■ ACTION ITEM:
All that is needed is a count of the lines in this data that contain the word "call".
#####
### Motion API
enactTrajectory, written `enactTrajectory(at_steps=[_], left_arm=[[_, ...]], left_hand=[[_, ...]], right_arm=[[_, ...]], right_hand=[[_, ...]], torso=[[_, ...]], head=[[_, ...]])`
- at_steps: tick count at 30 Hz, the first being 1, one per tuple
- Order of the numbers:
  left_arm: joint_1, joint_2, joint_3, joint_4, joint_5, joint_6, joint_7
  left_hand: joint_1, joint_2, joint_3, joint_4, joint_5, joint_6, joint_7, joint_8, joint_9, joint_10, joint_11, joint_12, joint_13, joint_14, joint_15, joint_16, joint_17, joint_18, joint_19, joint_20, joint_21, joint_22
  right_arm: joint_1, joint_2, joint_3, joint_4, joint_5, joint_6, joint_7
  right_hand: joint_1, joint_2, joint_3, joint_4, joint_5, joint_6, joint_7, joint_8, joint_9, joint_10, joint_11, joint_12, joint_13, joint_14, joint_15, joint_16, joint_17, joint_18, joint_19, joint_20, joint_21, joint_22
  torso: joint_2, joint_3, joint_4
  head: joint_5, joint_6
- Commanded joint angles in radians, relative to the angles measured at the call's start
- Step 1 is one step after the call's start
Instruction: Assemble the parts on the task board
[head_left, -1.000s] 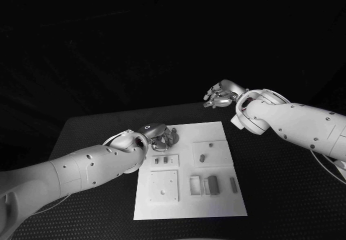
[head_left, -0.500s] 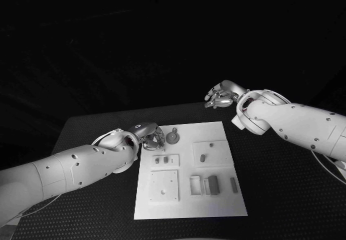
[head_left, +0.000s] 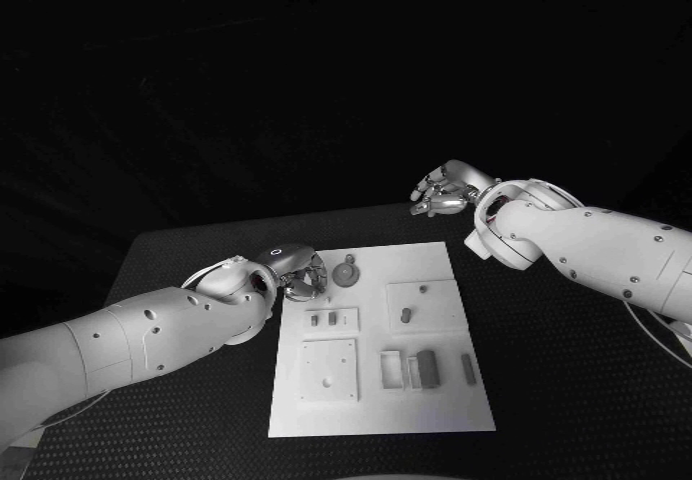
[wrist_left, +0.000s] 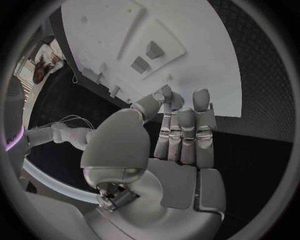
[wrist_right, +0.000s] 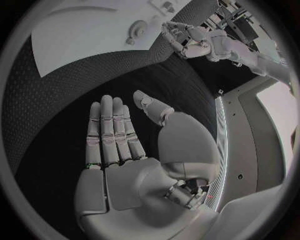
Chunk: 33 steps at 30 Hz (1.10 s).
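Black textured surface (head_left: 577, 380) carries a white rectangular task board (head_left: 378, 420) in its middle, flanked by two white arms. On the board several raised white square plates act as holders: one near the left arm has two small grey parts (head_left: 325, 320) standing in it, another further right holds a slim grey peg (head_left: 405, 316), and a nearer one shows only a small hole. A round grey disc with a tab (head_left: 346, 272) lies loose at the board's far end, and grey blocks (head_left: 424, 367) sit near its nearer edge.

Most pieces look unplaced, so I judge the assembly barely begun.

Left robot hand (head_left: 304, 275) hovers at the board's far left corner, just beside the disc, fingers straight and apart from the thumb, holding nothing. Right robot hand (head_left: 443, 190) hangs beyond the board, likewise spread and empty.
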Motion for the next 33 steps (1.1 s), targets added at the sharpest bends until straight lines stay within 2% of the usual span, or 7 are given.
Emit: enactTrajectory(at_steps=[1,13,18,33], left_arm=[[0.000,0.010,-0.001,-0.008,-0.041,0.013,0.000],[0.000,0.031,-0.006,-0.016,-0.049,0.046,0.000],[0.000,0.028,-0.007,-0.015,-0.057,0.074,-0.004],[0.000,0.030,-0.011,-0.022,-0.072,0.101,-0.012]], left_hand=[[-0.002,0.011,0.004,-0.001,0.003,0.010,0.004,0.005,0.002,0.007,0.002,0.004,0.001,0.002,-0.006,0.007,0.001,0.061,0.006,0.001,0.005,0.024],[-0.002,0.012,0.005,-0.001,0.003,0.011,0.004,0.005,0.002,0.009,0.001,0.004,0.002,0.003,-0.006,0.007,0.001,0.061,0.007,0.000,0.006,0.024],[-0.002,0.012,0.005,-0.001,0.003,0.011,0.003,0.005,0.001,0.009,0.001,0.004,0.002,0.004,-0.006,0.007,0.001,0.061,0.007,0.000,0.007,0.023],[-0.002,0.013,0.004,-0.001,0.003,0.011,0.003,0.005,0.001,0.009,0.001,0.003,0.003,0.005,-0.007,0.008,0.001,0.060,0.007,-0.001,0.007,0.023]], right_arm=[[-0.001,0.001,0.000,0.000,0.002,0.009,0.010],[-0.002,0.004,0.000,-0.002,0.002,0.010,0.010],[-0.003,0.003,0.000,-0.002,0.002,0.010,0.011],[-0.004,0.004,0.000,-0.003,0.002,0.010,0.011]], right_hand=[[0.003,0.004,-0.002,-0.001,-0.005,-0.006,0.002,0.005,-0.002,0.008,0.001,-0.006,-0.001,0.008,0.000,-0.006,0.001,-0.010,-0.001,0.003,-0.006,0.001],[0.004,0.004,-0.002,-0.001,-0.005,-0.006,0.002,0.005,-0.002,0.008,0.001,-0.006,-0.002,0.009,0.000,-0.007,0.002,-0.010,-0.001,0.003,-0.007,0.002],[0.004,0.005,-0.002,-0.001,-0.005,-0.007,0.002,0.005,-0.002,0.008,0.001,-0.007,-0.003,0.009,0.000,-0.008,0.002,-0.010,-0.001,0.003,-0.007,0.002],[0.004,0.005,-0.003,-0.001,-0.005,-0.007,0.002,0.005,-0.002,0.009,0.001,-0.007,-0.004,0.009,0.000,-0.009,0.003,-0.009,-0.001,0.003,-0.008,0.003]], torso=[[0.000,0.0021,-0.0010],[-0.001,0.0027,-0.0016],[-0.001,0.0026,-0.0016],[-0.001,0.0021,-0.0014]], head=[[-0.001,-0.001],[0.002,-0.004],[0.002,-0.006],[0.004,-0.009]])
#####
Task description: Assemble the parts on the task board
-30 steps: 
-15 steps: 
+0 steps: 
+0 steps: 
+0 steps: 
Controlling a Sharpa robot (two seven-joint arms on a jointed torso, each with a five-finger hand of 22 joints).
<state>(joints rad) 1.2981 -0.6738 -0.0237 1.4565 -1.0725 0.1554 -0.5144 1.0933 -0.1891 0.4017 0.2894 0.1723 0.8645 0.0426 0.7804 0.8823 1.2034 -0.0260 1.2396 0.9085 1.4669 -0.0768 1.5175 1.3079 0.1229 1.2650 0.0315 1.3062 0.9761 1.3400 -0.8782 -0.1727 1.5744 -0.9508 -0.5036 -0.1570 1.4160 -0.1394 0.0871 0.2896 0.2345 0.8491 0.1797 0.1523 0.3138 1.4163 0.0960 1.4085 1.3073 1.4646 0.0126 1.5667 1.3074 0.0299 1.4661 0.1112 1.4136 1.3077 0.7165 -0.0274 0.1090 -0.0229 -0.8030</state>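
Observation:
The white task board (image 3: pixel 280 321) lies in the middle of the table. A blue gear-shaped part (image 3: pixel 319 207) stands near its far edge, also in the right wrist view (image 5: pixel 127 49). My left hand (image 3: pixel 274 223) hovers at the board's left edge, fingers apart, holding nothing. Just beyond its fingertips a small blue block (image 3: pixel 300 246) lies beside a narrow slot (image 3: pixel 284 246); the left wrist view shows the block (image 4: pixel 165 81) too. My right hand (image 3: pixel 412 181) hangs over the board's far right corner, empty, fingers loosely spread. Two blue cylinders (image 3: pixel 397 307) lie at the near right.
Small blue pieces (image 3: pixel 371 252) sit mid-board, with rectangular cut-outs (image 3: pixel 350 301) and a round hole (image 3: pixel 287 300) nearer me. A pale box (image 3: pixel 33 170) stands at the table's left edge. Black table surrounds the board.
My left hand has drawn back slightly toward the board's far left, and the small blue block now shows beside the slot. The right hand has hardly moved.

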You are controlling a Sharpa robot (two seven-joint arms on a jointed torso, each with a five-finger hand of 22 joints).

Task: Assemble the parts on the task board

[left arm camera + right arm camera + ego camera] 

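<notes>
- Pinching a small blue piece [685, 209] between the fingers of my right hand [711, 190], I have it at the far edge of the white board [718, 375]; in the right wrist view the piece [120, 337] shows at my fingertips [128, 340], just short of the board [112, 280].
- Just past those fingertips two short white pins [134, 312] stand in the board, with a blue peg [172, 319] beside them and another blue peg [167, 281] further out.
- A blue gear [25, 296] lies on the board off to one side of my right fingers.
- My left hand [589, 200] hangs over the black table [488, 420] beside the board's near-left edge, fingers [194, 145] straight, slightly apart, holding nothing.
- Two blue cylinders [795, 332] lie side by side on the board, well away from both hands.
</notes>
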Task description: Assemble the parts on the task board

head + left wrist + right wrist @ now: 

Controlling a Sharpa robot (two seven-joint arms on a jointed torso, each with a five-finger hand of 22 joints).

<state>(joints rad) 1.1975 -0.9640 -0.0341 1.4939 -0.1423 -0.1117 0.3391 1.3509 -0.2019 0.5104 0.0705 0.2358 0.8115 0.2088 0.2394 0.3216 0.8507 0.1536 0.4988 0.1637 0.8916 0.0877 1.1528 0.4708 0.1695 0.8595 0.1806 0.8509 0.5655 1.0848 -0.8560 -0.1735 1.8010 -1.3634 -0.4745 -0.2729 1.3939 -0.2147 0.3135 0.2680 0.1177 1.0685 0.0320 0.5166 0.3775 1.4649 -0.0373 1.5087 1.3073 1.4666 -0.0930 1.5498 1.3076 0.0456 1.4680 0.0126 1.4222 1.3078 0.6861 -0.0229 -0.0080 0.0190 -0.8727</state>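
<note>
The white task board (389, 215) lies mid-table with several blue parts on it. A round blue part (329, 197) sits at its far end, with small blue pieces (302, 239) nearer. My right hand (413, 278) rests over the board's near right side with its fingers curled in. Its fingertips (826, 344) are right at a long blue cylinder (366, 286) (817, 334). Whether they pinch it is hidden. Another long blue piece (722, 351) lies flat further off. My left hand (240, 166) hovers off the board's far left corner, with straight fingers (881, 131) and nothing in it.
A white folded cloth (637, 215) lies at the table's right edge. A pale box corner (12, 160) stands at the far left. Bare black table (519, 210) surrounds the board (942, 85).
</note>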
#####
■ SOLVED EXERCISE:
2